Fannie Mae, Freddie Mac, and Locust Ethics
Jul 14th, 2008 • Posted in: Commentaryby Rushworth M. Kidder
Admittedly, it’s a complex story. Last week’s plunge in the market values of Fannie Mae and Freddie Mac, the two institutions guaranteeing home mortgages in the United States, now will be used as evidence for any number of arguments. Should there be tighter regulation of the mortgage business? Were the rating agencies largely to blame? Were there too many dangerous innovations such as collateralized debt obligations? Would lobbying reforms have prevented the favored treatment granted these quasi-governmental giants? Most important, should Congress now use public funds to save Fannie and Freddie, or are these two behemoths, as London’s Financial Times opined over the weekend, nothing but “socialist turkeys coming home to roost in the U.S., home of free-market capitalism”?
Good questions, all, and worthy of expert debate. But unless we also see this debacle as a fundamentally ethical issue, we won’t extract its most useful lessons. Simply put, what brought Fannie and Freddie to their knees were millions of little gray lies. These petty fudgings misstated potential homeowners’ levels of income and overlooked un-credit-worthy histories. They happened over a decade. They occurred during conversations between potential borrowers and some mortgage lenders. They were often well meaning, sometimes noble, and invariably part of a bullish trend. And while, like lone locusts in a plague, no single lie was particularly significant, taken together they darkened the entire financial sky.
Like locusts, too, these exaggerations aren’t very complicated beasts. In fact, their simplicity made them look innocuous, for three reasons:
- They seemed morally justifiable. Home ownership, after all, long has been touted as an unmitigated good. The more homeowners, the better, especially in a rising market where a home is the largest asset for most families. To deny a family access to this investment vehicle seemed unfair, elitist, almost unpatriotic. Wasn’t there, in fact, a moral imperative for banks to engage in community lending rather than to practice old-style “redlining” of neighborhoods and denial of credit to deserving people?
- They seemed financially reasonable. What if some lenders accepted their customers’ self-reported income levels at face value without confirmation? Wasn’t that a form of trust? What if, in conversation, lenders encouraged buyers to embellish what they reported they could earn in the coming months, thereby qualifying themselves for larger loans? Wasn’t that smart financial counsel? Who could fault lenders for explaining that inflation probably would raise their clients’ incomes in the future, while mortgage payments would hold steady? And who could deny that buyers were invariably grateful to learn they could afford to borrow more than they thought?

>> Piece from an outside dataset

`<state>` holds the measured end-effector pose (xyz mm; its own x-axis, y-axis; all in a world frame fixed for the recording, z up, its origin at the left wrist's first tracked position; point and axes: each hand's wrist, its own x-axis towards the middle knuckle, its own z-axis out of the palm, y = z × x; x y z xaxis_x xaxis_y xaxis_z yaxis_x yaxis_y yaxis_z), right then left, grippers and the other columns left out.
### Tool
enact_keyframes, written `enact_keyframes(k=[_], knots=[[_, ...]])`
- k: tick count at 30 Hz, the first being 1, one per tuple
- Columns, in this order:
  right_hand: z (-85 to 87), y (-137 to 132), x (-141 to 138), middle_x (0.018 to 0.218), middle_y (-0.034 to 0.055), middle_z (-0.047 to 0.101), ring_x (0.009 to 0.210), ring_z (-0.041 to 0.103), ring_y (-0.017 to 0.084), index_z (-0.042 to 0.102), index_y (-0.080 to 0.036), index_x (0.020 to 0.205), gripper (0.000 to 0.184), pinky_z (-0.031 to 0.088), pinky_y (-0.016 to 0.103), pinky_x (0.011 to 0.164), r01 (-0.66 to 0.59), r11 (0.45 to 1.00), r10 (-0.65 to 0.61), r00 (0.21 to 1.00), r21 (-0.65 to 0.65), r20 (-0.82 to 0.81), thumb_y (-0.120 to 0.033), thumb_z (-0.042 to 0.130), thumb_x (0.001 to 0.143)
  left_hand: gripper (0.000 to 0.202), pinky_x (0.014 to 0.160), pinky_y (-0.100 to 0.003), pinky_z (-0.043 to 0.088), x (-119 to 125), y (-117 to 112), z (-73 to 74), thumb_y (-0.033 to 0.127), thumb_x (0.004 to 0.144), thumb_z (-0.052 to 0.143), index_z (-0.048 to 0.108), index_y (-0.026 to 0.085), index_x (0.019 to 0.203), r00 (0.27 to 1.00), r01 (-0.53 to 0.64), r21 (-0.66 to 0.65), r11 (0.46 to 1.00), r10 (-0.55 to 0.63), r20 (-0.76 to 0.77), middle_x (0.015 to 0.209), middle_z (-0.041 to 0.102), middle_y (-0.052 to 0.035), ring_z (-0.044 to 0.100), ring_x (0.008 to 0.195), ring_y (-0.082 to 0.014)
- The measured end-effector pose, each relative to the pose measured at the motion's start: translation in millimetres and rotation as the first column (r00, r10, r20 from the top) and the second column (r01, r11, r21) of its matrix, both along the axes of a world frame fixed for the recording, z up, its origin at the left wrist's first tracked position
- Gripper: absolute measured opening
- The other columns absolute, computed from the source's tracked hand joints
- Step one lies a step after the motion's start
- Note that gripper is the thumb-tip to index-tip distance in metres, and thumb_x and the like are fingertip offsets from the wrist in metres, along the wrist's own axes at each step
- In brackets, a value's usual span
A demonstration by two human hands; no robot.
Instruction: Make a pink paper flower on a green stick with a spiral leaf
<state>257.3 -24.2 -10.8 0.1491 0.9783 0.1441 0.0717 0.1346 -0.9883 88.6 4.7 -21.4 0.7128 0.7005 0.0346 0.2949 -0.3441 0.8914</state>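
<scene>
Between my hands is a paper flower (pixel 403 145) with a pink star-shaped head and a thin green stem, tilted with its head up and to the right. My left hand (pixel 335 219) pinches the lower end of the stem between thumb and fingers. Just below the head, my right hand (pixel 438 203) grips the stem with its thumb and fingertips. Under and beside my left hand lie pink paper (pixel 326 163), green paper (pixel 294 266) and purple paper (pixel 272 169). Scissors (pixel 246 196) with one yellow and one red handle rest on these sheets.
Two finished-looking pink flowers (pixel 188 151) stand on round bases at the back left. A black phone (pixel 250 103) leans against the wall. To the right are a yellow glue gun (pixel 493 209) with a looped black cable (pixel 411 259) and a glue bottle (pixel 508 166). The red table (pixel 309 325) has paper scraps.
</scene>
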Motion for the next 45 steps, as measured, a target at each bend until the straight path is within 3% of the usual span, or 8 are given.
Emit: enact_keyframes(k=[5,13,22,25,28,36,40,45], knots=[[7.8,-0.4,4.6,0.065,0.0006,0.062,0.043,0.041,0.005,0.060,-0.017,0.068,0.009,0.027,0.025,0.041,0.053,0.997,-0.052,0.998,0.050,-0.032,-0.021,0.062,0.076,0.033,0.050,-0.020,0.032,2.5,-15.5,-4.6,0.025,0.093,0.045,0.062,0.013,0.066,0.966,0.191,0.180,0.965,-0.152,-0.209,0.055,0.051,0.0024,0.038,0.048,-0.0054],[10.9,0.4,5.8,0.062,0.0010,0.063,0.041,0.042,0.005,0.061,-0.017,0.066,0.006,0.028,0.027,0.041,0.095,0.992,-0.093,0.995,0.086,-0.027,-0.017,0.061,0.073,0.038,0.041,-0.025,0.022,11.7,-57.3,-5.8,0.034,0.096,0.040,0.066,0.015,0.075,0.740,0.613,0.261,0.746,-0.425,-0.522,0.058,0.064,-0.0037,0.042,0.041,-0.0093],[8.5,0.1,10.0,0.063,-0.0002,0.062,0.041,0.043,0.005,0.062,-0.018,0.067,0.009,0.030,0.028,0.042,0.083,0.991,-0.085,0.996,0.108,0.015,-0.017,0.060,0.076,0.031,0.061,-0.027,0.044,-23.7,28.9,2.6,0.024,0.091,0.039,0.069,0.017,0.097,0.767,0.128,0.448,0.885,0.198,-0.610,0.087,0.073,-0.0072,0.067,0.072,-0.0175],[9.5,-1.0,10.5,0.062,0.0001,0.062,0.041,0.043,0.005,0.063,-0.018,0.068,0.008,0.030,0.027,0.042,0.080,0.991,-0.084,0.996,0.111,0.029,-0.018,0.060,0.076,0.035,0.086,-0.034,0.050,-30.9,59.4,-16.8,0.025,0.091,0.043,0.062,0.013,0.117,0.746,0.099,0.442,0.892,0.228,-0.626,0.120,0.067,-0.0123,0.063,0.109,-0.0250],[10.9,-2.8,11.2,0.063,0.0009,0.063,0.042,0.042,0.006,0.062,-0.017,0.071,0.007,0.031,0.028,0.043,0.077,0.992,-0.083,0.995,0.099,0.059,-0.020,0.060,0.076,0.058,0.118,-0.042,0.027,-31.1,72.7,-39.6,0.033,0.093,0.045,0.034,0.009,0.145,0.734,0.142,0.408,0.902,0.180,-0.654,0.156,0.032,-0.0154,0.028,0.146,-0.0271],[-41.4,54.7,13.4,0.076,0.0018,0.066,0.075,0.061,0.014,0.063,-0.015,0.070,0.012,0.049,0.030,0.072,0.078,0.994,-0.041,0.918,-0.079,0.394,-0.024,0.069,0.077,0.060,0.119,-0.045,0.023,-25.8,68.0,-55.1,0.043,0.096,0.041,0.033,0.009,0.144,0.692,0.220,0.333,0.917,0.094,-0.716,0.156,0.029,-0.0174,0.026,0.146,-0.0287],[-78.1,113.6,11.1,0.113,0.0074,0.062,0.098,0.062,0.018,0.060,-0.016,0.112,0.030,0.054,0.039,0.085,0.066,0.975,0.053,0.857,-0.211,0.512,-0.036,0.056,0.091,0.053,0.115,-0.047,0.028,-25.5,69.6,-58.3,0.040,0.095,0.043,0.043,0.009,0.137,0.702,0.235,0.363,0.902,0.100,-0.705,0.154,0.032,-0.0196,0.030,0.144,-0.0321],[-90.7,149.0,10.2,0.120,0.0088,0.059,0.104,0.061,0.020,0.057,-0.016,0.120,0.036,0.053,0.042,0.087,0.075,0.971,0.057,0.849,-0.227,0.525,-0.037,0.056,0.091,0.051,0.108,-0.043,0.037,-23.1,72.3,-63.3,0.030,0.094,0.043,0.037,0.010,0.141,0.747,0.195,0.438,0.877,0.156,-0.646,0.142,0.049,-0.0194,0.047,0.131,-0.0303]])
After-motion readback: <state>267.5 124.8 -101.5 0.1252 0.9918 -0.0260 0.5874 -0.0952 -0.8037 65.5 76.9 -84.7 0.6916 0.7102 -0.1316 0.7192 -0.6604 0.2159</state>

- They seemed so inconsequential. Yes, these little lies would lead some families to slide into bankruptcy. But if most others did not, each default would be balanced by scores of well-performing loans. Wasn’t that, after all, the same model used so successfully by high-end venture capitalists and down-market credit-card vendors? Hadn’t they learned to thrive by taking risks and counting on a certain number of failures as the price of success?
In other words, the little tricks all seemed so reasonable — except that they hinged on a high tolerance for deception. Which is why, at bottom, regulation alone won’t set the mortgage market right. Unless the ethical mindset changes — unless lenders impose strict self-discipline on those in their fraternity who tolerate this pettifogging — the regulations will be either so incremental as to invite clever weaseling or so draconian as to stifle economic activity. And unless borrowers recognize that lying has real consequences, they won’t easily be regulated into higher ethical standards.
This won’t be easy. As a culture, we’ve long winked at little white lies on the grounds that they’re victimless crimes, isolated and harmless. But Fannie and Freddie may force us to rethink our winking. They remind us that when little white lies grow gray and concentrated, they turn black as a cloud of locusts, making us all victims as they devour everything in their path.